- _What you have to do_
Which of the lines in the data mention the string "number"? List them all.

- _Dataset content_
*** Block opens ***

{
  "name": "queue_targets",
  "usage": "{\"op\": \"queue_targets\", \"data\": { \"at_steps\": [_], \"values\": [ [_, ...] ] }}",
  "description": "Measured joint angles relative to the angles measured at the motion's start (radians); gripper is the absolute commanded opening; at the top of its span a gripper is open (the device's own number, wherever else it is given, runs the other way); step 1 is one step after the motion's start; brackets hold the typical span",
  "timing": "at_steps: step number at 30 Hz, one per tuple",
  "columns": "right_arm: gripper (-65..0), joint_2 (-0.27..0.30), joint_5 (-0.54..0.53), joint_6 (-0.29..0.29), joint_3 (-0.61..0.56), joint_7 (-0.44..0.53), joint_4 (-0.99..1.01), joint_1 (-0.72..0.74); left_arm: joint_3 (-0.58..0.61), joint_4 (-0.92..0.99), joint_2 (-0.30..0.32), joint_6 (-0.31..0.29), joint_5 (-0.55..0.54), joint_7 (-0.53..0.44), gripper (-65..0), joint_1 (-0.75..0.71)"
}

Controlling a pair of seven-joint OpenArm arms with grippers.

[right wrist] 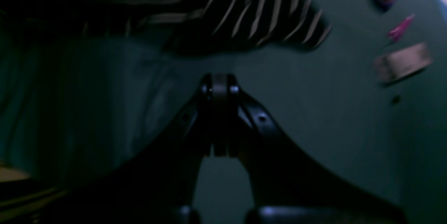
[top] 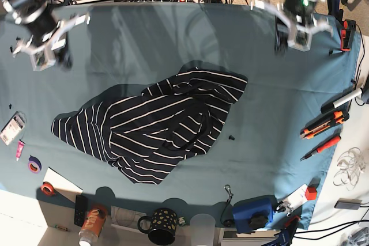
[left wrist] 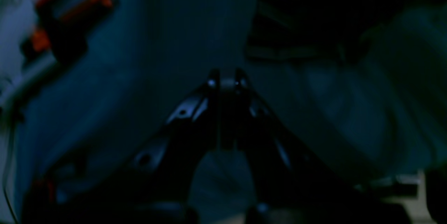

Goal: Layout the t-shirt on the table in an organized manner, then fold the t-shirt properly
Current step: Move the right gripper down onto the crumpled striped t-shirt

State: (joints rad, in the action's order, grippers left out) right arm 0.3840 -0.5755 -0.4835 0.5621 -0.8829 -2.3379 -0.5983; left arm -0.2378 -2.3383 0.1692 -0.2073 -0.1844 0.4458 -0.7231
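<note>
The dark striped t-shirt (top: 155,122) lies crumpled and bunched in the middle of the teal table (top: 150,38), one sleeve stretched toward the left. Both arms hover above the table's far side, apart from the shirt. My left gripper (top: 281,41) is at the far right; in its wrist view the left gripper (left wrist: 227,77) is shut on nothing, with a dark edge of the t-shirt (left wrist: 314,18) ahead. My right gripper (top: 62,57) is at the far left. The right gripper (right wrist: 219,79) is also shut and empty, the striped t-shirt (right wrist: 244,14) just beyond its tips.
An orange-and-black cutter (top: 323,125), a red pen (top: 320,148) and a marker (top: 346,99) lie at the right edge. Tape rolls (top: 34,164), a pink tube (top: 19,149) and a card (top: 12,128) sit at the left. A mug (top: 161,226) and a blue box (top: 253,214) stand in front.
</note>
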Motion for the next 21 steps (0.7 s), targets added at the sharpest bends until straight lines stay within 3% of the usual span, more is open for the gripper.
{"op": "queue_targets", "data": {
  "at_steps": [4, 5, 8, 11, 16, 21],
  "values": [
    [-65.0, -0.001, 0.002, 0.000, 0.000, 0.000, 0.000, 0.046, 0.001, 0.000, 0.000, 0.000, 0.001, 0.001, -65.0, 0.059],
    [-61.5, -0.002, 0.002, 0.000, 0.000, 0.000, 0.000, 0.050, 0.001, 0.000, 0.000, 0.000, 0.001, 0.000, -62.8, 0.065],
    [-46.0, -0.002, 0.004, -0.005, 0.000, 0.011, 0.000, 0.052, 0.001, 0.000, 0.000, 0.000, 0.007, 0.001, -44.9, 0.071],
    [-42.9, -0.001, -0.002, -0.026, -0.008, 0.035, 0.000, 0.053, 0.001, 0.000, 0.000, 0.000, 0.066, 0.001, -35.8, 0.076],
    [-42.9, 0.000, 0.045, -0.045, -0.191, 0.035, 0.002, 0.055, 0.001, 0.000, 0.000, -0.003, 0.122, 0.000, -35.5, 0.082],
    [-42.9, 0.000, 0.295, -0.045, -0.473, 0.043, 0.006, 0.146, 0.001, 0.000, 0.001, -0.003, 0.124, -0.002, -35.5, 0.082]
  ]
}}
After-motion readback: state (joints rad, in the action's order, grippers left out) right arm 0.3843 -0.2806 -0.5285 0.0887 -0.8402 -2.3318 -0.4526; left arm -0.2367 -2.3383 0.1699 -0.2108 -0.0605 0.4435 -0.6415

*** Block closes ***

- _Written response_
  "description": "Measured joint angles relative to the angles measured at the motion's start (radians); gripper is the absolute commanded opening; at the top of its span a gripper is open (the device's own number, wherever else it is given, runs the other way); step 1 is one step after the motion's start; brackets hold the typical span",
  "timing": "at_steps: step number at 30 Hz, one per tuple",

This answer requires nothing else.